Tuesday, June 18, 2013

Verde verde, que te quiero verde!

Con esa mala costumbre y facilidad para el mal gusto que le son propias, la crítica ha rebajado el último filme de Enrique Pineda Barnet a una lectura moral; lo que explica esa tan extraña como indetenible declinación de las artes y su correspondiente crítica, cada vez más ineficientes para una representación y comprensión final de la realidad. Así pues primero, y como su mayor virtud incluso, Verde verde es tan teatral y abstracta que llega al más puro expresionismo [¿Caribeño?][i]; aprovechándose de un nivel tal de sordidez que rehuiría como Caronte cualquier atisbo de la magra realidad, replegándose al alcance universal de su conceptismo. De hecho, si se fuera a hacer una lectura moral de este filme, lo que resaltaría es el resentimiento evidente de su realizador; que no volcándose a la vindicación de su héroe prefiere explayarse en la apoteosis con que se hunde su antihéroe, que es quien funge aquí de protagonista. Repartiendo culpas [innecesarias] cualquiera podría hasta escandalizarse de esa saña imprudente y egoísta con que el heroico partenaire desata las furias del otro en derredor suyo; pues la acción es suicida de principio a fin, con una aspereza y una violencia —un poco sublimada— de parte y parte que por suerte nos avisa de que el clima no es moral sino estético. 

Ya en este punto, es magistral y fino [pinedista] ese hilvanado de la trama desde la paradoja del refrán popular; que con sabiduría a dicho siempre que demasiado verde ya es maduro, por aquello de que los extremos se tocan y la negación excesiva es lo que resulta en confirmación. No hay dudas de que el poco angélico héroe se siente atraído por esa violencia peligrosa del hombre que se niega a sí mismo, que es lo que explicaría ese retorcido deseo por el traumático protagonista; por si quedaran dudas, a cada rato adorna su danza con esos despliegues de prepotencia del macho en celo que baila sus ritos en busca del apareamiento; que aquí los roles son fijos —¡y bien convencionales!— aunque luzca lo contrario, con esa ambivalencia con que Pineda remarca la sordidez [¿interior?] del mundo en que escarba. El final es desagradable a propósito, porque se trata del vértice de esa espiral por la que desciende quien desafíe a su hado; y tiene algo de alevoso en ese ser desagradable, desde la sospecha misma de que es un exceso [gratuito] que busca burlarse con ensañamiento del derrotado, haciendo leña del árbol caído.

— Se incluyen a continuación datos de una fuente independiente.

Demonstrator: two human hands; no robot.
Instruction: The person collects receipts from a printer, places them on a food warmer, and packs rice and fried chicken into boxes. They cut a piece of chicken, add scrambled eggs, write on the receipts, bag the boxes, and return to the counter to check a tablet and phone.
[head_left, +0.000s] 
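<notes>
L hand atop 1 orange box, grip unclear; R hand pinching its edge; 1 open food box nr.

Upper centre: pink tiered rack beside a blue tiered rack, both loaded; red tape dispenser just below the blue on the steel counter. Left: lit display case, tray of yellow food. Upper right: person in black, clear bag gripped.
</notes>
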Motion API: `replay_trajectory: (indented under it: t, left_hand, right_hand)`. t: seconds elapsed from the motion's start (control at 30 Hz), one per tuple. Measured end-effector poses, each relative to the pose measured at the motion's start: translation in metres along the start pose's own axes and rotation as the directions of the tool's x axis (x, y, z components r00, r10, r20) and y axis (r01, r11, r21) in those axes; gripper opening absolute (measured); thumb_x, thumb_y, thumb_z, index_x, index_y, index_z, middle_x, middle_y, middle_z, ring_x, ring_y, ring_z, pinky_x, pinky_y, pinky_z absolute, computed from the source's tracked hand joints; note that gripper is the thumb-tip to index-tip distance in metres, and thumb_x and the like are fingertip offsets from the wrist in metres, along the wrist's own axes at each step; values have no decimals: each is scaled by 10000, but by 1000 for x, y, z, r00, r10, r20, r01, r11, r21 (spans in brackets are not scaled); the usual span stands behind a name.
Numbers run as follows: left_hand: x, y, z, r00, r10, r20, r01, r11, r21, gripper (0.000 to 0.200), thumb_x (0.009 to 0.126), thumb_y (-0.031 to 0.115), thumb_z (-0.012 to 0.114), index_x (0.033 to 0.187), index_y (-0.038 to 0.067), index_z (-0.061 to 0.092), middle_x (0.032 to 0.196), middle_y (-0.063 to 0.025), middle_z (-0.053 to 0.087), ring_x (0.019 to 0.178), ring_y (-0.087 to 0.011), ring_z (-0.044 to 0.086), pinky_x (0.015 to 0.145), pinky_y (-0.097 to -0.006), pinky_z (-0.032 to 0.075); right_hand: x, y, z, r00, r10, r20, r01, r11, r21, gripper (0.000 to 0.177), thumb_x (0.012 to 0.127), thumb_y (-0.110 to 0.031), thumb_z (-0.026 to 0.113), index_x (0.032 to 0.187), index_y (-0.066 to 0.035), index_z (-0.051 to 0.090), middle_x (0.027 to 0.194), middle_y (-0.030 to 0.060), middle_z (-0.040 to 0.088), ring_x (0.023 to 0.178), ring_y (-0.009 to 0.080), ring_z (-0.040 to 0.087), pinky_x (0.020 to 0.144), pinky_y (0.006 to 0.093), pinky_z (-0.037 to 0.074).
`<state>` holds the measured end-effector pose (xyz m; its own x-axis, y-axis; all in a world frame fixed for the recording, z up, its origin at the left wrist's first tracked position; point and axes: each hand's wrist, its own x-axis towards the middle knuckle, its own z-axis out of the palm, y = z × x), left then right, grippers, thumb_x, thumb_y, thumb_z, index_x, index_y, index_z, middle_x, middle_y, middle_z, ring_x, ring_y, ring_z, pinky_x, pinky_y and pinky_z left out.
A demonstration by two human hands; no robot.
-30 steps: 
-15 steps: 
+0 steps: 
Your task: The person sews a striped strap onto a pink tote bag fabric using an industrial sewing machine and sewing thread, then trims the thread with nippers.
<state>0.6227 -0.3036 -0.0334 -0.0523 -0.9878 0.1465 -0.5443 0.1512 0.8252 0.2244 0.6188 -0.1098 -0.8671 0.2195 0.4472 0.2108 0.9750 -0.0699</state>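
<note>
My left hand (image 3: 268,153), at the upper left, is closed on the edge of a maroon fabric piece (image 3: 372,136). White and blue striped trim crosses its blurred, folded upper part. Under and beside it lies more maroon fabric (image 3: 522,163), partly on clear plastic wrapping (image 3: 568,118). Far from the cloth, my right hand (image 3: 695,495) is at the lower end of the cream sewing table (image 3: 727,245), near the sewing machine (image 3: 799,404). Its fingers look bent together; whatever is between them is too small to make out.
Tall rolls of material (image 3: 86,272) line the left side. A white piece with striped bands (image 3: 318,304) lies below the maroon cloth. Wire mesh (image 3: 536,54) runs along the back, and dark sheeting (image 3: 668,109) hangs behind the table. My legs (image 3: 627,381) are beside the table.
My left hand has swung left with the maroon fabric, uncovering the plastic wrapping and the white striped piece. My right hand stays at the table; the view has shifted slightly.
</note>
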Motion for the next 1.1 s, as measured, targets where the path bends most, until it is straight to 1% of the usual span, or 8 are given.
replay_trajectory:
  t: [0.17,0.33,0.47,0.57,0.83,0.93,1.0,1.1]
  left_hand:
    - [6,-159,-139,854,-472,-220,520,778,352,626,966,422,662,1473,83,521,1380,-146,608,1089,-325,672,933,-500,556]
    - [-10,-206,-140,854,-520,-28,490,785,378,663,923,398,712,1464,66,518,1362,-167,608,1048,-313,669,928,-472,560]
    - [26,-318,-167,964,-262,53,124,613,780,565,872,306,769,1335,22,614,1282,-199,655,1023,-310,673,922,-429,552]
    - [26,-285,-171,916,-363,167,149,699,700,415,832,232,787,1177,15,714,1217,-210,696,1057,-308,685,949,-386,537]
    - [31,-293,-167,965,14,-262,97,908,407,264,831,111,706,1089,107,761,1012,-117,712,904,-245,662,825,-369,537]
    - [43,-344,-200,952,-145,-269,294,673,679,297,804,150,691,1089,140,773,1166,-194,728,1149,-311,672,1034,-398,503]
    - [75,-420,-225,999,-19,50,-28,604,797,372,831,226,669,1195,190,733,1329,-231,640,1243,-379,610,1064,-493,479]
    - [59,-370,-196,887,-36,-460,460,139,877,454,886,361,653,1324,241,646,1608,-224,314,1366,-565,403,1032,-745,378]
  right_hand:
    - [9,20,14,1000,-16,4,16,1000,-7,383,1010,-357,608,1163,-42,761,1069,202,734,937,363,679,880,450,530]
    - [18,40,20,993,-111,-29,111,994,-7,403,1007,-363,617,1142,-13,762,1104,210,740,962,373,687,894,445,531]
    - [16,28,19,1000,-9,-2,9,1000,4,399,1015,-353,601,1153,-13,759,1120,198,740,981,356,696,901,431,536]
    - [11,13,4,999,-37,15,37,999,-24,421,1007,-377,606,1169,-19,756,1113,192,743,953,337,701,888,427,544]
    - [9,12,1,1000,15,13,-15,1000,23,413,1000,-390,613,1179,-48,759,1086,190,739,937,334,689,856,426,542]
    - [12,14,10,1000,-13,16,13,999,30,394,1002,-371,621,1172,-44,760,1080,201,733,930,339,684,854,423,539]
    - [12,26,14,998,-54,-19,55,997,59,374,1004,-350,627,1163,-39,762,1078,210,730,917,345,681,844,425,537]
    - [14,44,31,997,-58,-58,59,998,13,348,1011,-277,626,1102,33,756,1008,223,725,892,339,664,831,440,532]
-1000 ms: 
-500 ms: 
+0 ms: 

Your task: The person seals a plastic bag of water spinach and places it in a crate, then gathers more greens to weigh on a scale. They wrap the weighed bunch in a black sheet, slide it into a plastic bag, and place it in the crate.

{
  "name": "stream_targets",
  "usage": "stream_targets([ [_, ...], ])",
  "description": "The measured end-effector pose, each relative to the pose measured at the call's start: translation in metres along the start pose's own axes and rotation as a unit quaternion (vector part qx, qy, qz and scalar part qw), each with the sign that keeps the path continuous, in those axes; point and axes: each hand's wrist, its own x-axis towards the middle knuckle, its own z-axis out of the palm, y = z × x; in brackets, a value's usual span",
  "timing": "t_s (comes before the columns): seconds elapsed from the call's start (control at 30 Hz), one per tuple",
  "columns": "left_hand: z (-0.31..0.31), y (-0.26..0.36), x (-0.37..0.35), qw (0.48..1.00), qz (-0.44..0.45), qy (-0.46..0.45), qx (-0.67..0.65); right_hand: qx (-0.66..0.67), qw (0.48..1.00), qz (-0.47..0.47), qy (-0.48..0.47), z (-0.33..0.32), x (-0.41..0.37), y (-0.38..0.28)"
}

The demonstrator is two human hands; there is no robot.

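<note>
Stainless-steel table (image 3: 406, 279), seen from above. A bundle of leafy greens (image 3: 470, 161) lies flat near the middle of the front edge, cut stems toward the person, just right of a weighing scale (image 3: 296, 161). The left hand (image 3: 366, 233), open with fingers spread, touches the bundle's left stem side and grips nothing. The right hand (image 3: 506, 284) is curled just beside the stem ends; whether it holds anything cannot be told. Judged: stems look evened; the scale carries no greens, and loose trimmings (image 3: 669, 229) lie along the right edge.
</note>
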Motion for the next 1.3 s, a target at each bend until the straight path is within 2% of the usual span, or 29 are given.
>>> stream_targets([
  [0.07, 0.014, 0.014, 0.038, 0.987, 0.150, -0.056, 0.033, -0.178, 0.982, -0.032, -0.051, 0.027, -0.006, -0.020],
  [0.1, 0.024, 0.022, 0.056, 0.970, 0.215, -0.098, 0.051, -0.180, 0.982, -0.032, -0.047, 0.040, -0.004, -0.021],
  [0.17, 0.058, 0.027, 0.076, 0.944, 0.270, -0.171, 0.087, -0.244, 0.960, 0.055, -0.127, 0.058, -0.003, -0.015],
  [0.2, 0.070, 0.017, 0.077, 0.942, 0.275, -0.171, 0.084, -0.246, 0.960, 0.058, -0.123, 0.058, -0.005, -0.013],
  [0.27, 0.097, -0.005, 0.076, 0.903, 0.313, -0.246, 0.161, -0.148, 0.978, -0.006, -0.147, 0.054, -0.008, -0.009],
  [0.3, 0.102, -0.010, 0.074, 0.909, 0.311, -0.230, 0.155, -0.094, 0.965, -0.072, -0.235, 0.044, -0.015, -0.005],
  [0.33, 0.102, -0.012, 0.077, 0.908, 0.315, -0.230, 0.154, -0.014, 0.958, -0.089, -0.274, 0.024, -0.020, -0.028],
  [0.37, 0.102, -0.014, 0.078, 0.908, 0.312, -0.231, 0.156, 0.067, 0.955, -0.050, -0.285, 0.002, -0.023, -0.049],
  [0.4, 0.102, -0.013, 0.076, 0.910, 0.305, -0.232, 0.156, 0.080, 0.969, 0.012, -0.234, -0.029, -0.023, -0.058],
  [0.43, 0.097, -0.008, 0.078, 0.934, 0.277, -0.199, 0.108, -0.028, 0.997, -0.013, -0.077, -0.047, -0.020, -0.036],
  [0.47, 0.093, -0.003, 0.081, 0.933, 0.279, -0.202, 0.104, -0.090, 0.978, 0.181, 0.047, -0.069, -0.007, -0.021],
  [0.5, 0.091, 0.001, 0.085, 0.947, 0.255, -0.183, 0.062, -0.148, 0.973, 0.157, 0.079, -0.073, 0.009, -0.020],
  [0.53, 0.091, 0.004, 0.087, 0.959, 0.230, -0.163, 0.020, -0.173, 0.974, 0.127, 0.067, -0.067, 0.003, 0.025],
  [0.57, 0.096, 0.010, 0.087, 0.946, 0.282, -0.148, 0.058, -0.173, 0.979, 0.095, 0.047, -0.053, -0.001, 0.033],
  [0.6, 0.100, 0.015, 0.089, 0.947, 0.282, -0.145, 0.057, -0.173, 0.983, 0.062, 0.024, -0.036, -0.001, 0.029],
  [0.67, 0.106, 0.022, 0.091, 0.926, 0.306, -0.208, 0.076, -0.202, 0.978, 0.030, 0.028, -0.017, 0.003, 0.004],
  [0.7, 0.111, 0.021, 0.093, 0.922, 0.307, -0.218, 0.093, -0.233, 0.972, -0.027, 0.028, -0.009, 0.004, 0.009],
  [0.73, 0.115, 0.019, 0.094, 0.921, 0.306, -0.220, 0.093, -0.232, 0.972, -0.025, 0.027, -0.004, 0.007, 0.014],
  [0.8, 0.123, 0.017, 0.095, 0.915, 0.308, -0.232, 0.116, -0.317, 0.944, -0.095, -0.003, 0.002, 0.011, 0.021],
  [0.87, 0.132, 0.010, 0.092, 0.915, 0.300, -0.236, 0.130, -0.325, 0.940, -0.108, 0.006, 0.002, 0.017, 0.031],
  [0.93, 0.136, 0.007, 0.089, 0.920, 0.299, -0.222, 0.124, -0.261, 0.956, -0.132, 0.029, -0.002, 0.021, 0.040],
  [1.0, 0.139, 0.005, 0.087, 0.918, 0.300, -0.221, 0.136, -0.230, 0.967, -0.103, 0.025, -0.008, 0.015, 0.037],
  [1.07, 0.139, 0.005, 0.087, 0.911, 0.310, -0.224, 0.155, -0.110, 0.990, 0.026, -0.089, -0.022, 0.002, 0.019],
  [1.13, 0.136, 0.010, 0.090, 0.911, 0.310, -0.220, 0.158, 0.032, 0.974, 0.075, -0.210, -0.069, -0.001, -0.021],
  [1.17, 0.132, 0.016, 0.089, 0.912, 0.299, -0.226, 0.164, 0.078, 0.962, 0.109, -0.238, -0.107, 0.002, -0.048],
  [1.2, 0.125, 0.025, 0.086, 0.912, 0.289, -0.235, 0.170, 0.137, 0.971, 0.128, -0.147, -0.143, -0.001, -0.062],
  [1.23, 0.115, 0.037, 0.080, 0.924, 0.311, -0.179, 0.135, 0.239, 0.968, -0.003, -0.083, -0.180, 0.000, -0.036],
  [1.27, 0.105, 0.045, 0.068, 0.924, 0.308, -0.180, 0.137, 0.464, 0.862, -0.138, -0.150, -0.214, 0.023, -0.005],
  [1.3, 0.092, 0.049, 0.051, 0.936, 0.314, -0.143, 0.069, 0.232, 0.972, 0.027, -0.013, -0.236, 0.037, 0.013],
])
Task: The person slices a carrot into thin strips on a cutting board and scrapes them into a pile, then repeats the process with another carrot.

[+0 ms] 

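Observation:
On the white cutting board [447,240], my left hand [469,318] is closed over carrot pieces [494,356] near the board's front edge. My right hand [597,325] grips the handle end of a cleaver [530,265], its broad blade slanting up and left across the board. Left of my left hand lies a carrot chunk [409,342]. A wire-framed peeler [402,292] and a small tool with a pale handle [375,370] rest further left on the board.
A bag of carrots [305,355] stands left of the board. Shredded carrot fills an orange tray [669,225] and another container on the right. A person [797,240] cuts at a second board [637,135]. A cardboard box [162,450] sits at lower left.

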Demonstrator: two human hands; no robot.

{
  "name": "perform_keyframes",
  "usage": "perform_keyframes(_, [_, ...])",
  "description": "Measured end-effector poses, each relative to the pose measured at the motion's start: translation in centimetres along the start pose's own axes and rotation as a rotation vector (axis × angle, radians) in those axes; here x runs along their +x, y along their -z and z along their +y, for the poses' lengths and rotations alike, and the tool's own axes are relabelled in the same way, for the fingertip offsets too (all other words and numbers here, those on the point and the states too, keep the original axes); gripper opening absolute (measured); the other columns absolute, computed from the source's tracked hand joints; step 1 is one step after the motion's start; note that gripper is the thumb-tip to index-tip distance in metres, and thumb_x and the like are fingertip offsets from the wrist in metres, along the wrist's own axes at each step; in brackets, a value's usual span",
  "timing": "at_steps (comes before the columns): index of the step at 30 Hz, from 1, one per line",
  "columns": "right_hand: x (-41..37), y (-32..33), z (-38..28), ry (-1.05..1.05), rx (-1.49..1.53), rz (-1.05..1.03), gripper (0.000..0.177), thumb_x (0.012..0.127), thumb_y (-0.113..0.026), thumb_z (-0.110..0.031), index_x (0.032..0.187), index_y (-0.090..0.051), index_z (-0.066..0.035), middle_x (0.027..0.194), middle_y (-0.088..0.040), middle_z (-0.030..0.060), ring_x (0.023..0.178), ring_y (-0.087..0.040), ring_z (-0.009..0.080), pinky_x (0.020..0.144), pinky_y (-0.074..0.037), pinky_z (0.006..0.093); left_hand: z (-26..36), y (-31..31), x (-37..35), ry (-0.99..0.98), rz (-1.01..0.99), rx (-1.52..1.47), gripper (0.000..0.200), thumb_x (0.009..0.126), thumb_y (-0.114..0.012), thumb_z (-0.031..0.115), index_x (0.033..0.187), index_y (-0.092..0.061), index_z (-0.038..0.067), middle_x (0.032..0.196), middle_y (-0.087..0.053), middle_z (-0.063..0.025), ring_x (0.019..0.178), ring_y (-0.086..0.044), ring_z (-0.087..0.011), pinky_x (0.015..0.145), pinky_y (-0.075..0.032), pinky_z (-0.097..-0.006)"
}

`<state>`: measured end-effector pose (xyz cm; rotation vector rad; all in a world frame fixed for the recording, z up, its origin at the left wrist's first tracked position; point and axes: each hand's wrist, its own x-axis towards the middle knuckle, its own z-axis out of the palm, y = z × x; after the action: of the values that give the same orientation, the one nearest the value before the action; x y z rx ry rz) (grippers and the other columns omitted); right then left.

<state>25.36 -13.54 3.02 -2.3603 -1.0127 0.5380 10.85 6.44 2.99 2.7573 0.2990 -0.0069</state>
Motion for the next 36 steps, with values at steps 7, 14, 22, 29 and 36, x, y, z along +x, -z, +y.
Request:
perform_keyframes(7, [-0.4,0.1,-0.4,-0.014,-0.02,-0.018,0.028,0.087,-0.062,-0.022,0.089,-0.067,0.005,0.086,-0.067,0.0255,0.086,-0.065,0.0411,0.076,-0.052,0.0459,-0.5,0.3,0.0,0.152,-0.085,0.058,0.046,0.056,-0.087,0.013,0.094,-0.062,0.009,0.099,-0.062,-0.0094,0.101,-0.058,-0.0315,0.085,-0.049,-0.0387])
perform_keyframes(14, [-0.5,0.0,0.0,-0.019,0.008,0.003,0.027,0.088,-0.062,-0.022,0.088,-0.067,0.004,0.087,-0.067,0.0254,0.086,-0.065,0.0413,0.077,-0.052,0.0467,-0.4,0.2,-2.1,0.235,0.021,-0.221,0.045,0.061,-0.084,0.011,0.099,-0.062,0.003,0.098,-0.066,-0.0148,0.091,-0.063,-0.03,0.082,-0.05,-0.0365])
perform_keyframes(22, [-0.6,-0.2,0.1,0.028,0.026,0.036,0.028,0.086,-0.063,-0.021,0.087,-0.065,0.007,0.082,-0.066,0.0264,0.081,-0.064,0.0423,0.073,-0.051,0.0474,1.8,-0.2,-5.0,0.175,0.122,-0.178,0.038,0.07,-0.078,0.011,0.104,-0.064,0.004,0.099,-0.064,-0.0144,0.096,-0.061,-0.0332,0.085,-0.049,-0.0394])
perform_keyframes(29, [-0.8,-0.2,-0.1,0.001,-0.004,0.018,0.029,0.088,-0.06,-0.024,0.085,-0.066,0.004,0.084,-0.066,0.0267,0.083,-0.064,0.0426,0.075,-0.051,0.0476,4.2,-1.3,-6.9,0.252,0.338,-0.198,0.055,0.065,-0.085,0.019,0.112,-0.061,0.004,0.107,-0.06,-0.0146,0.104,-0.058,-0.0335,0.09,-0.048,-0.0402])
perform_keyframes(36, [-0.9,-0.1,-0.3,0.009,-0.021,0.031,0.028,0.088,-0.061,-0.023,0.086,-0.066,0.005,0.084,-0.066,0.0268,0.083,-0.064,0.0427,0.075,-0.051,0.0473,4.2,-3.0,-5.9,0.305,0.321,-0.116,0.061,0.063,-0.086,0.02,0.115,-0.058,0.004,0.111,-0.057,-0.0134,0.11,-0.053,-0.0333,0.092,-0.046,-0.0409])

Técnicamente la película es de resultados mixtos, desde la excelencia de su ambientación [expresionista] a un sonido que desvirtúa un poco la fuerza de las actuaciones; dando la impresión incluso de descolocamiento con lo que sólo parece ser un pésimo doblaje, viejo talón de Aquiles del cine cubano, que no gusta del sonido directo. Espectacular la parca participación luctuosa de Farah María, con un personaje bien logrado aunque ya demasiado habitual a toda pretensión de expresionismo; a la que por fin vemos envejecer, siquiera un poco —bien poquito— con esa belleza intrigante de su eterna juventud. Los créditos iniciales son de una funcionalidad exquisita, sintetizando el asombro que se desplegará a lo largo del filme; e igual la inclusión de la pintora, con sus viñetas climáticas que remedan a la perfección aquellos carteles explicativos del cine mudo, en un mundo en el que lo que importa no es lo que se dice.


[i] . Esto tiene sentido, no es sólo una hipérbole, la saturación de colores sin degradarlos a la monocromía del ocre contribuiría a una subjetivación muy distinta —apela a los sentidos y no a la intelectualización— del origen [alemán] del original.